La date de sortie est celle à laquelle le contrat prend fin, c’est-à-dire le terme du préavis, même non effectué.
En application de l’article L. 1234-15 du code du travail, issu des dispositions particulières aux départements de la Moselle, du Bas-Rhin et du Haut-Rhin, le salarié a droit à un préavis de quinze jours, lorsque sa rémunération est fixée par mois.
Dès lors, le préavis a pris fin quinze jours après la démission du salarié, de sorte qu’il y a lieu de rectifier le certificat de travail en ce sens et de fixer la date de fin de la période salariée au 6 novembre 2020 inclus.
Aucun élément particulier du dossier ne laissant craindre que la société [C] construction cherche à se soustraire à la bonne exécution de la présente décision, il n’y a pas lieu en l’état d’assortir la condamnation ci-dessus d’une astreinte.
En conséquence, le jugement est confirmé, en ce qu’il a ordonné la rectification du certificat de travail du salarié, mais infirmé en ce qu’il a fixé une astreinte de 20 euros par jour de retard à compter du 8è jour suivant la notification du jugement.

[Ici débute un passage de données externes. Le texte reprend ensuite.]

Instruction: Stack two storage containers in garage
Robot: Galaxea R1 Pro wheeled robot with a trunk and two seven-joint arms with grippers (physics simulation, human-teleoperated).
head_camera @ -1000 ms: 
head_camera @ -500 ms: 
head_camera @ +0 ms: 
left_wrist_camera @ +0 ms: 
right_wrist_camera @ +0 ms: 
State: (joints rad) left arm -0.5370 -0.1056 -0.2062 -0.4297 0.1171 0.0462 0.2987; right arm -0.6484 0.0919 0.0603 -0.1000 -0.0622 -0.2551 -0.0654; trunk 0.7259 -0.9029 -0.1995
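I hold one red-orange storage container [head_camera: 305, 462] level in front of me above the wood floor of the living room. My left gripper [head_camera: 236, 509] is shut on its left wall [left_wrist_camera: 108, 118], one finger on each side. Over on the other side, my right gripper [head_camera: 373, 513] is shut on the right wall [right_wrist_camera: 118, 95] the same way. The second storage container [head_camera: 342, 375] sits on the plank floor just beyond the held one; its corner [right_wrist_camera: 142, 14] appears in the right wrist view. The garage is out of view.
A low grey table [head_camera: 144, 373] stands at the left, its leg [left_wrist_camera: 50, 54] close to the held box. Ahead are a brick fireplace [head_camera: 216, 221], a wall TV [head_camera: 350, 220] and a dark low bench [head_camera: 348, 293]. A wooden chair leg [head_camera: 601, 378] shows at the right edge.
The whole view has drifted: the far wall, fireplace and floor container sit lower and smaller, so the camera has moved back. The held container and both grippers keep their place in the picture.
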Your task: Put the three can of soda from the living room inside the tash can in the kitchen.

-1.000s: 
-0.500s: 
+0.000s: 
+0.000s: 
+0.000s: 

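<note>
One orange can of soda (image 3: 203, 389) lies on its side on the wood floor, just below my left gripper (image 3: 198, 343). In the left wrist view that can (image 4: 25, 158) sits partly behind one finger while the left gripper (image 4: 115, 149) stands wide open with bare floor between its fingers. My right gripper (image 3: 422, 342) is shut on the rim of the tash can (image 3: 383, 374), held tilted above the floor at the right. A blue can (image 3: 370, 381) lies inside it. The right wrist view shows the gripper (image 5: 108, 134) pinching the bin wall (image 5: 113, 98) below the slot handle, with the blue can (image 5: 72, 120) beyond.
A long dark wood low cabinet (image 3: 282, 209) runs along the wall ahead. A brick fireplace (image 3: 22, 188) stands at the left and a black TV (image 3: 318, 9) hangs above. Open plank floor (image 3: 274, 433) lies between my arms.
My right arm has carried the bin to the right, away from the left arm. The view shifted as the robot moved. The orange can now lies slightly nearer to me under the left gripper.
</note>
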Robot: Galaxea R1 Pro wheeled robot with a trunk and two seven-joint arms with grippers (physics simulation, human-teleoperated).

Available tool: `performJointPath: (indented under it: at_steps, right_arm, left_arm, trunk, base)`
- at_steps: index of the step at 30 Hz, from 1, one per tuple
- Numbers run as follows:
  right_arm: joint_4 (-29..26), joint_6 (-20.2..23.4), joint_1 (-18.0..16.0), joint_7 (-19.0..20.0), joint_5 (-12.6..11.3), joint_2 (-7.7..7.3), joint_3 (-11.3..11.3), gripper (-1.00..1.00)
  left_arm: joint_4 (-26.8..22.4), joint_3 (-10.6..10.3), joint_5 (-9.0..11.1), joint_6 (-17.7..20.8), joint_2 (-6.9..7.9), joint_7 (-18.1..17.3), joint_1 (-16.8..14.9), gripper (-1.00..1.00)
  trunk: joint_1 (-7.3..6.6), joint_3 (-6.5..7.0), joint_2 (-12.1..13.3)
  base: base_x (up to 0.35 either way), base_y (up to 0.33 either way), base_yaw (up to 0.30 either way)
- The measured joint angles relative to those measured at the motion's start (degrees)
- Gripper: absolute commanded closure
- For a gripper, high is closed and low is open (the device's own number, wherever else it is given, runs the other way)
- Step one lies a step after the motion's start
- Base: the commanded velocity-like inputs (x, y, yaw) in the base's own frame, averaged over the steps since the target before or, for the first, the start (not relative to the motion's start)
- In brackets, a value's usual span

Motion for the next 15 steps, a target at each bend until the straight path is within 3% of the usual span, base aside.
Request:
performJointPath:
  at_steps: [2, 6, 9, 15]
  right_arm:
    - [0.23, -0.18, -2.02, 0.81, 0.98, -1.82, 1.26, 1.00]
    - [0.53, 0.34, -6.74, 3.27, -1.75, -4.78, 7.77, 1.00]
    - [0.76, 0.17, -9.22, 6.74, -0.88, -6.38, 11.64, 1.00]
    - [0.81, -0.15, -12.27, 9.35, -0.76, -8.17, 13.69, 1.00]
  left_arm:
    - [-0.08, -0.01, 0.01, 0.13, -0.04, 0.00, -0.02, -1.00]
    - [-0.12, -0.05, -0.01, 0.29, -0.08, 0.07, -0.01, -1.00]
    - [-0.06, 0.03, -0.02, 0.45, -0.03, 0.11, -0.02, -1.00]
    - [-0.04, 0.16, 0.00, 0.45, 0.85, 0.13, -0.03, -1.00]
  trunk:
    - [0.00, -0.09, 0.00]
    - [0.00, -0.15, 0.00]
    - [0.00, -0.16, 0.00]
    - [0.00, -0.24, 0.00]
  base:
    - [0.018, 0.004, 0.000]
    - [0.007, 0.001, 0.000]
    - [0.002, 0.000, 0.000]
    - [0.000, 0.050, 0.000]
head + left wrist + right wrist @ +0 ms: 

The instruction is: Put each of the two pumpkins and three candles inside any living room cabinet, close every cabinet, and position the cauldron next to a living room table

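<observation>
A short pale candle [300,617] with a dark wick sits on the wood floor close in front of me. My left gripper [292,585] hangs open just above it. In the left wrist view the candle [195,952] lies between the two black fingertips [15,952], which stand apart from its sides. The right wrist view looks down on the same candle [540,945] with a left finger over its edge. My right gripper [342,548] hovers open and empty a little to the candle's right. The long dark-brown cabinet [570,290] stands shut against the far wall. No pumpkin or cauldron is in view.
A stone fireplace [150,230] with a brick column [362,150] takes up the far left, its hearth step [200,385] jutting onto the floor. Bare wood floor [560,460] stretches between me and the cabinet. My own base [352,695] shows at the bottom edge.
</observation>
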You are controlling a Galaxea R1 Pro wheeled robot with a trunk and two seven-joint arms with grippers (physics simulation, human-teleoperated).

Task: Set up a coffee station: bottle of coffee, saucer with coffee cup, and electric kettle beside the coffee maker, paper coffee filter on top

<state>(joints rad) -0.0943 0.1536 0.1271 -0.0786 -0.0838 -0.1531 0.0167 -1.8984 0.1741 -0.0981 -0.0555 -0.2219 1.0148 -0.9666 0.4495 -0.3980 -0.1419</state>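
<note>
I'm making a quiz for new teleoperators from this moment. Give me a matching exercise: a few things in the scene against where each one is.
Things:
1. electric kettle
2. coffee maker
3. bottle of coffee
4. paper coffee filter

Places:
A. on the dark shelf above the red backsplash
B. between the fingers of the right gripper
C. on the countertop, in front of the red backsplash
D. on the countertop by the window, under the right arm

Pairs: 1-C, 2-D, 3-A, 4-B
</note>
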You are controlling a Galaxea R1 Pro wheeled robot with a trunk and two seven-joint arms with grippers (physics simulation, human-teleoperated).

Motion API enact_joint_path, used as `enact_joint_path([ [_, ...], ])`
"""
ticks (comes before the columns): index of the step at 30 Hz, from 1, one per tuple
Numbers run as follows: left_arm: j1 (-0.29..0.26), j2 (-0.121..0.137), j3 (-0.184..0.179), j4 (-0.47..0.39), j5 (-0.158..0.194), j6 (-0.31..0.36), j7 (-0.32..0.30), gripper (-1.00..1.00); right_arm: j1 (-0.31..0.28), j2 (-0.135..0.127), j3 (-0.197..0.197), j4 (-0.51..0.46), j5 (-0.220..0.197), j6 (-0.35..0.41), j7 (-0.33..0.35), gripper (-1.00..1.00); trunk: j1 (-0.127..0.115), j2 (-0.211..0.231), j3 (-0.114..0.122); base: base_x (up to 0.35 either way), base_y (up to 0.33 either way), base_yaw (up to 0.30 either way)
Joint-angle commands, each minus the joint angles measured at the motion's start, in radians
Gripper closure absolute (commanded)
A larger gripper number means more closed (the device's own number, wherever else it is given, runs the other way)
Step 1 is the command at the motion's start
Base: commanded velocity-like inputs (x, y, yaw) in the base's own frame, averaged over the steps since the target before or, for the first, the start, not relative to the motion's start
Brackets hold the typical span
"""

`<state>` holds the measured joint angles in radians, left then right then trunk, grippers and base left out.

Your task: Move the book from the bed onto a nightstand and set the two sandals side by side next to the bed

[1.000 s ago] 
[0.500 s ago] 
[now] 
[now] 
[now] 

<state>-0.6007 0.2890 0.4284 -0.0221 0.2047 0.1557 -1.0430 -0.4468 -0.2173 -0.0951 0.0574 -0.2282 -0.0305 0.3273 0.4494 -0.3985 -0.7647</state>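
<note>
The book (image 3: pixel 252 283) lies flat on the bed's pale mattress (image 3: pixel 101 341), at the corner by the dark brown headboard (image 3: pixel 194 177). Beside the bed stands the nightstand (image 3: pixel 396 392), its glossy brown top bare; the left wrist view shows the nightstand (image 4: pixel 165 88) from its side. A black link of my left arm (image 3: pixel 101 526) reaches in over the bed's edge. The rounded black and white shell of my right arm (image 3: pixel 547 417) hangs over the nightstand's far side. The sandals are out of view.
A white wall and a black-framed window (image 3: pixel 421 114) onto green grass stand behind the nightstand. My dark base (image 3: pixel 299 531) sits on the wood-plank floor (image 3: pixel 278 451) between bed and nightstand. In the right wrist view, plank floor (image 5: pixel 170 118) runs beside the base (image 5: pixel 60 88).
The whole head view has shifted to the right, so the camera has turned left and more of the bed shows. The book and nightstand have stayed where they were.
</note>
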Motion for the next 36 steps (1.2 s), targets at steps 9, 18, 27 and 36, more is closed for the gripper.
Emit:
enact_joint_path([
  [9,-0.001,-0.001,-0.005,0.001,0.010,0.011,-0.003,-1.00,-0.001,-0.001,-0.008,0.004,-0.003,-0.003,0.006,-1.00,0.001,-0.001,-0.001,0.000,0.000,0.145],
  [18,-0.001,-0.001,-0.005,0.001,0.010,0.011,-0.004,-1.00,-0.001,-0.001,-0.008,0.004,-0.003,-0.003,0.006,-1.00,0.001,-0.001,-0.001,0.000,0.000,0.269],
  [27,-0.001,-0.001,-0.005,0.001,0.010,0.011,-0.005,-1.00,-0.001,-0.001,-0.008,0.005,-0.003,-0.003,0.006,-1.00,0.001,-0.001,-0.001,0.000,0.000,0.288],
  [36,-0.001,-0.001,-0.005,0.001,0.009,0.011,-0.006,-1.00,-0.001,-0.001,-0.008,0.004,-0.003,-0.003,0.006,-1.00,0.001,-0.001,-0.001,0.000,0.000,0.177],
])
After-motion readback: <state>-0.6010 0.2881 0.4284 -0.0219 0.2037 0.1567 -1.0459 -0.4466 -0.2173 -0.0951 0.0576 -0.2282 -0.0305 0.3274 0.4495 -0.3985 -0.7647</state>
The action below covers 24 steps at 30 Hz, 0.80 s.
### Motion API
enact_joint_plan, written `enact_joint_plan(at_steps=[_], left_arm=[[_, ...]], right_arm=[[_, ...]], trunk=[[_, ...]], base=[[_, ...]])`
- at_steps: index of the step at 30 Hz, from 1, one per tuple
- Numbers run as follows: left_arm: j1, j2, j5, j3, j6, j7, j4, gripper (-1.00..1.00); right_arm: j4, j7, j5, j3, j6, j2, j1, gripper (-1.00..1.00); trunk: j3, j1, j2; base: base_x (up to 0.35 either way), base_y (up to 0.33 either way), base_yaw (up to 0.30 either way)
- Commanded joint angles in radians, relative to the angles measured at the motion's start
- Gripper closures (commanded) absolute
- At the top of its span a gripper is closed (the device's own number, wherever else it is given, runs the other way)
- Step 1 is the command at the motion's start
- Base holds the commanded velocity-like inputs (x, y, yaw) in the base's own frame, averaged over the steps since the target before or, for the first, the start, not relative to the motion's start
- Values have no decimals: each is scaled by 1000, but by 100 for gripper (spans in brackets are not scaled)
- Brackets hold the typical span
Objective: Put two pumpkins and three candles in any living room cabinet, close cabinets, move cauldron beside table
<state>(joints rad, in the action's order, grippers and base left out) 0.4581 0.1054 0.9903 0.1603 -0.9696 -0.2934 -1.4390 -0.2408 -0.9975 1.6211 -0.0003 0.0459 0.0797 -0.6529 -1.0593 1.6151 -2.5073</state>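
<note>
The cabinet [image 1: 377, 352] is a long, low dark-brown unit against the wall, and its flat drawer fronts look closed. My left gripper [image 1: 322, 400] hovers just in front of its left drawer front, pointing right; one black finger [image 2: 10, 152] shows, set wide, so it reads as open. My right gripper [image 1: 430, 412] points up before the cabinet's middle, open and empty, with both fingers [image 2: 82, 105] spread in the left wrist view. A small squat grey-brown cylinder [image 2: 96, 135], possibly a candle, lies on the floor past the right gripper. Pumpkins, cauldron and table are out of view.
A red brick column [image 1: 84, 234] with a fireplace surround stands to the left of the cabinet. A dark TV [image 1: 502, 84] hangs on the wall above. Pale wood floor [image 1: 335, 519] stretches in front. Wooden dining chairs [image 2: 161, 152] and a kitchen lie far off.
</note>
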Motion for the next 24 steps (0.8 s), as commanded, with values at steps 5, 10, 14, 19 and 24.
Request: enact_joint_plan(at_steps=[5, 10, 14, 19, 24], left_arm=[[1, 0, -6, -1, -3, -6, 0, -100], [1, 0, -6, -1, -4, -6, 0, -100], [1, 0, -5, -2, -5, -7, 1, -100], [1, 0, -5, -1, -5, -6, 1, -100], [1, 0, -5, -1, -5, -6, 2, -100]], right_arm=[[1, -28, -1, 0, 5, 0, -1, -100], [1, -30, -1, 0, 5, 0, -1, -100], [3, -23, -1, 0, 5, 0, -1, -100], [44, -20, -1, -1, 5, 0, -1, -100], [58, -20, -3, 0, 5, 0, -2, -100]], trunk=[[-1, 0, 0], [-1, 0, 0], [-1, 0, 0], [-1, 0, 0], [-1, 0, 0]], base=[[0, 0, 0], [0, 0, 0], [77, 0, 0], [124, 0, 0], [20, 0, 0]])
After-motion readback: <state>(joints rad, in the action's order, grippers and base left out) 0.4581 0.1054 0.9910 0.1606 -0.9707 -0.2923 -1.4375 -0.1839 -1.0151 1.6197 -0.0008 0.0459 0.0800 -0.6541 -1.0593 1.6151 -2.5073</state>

Sur l’article 700 du code de procédure civile et les dépens
Les dispositions du jugement sont confirmées s’agissant de l’article 700 du code de procédure civile. La juridiction prud’homale n’a pas statué sur les dépens de première instance.
Il n’y a pas lieu de faire application des dispositions de l’article 700 du code de procédure civile en cause d’appel.
La société [C] construction est condamnée aux dépens de première instance et d’appel, conformément à l’article 696 du même code.
PAR CES MOTIFS,
La cour,
Infirme le jugement, en ce qu’il a :
— débouté M. [W] [Y] de sa demande de dommages-intérêts au titre du paiement tardif des salaires ;
— assorti la rectification du certificat de travail d’une astreinte ;
— dit que le conseil se réserve le droit de liquider l’astreinte ordonnée ;
Confirme le jugement pour le surplus ;
Statuant sur les chefs infirmés et y ajoutant,
Condamne la SASU [C] construction à payer à M. [W] [Y] la somme de 1 000 euros à titre de dommages-intérêts pour le paiement tardif des salaires ;
Dit n’y avoir lieu de condamner la SASU [C] construction à une astreinte portant sur la remise du certificat de travail rectifié ;
Dit n’y avoir lieu de faire application des dispositions de l’article 700 du code de procédure civile en cause d’appel ;
Condamne la SASU [C] construction aux dépens de première instance et d’appel.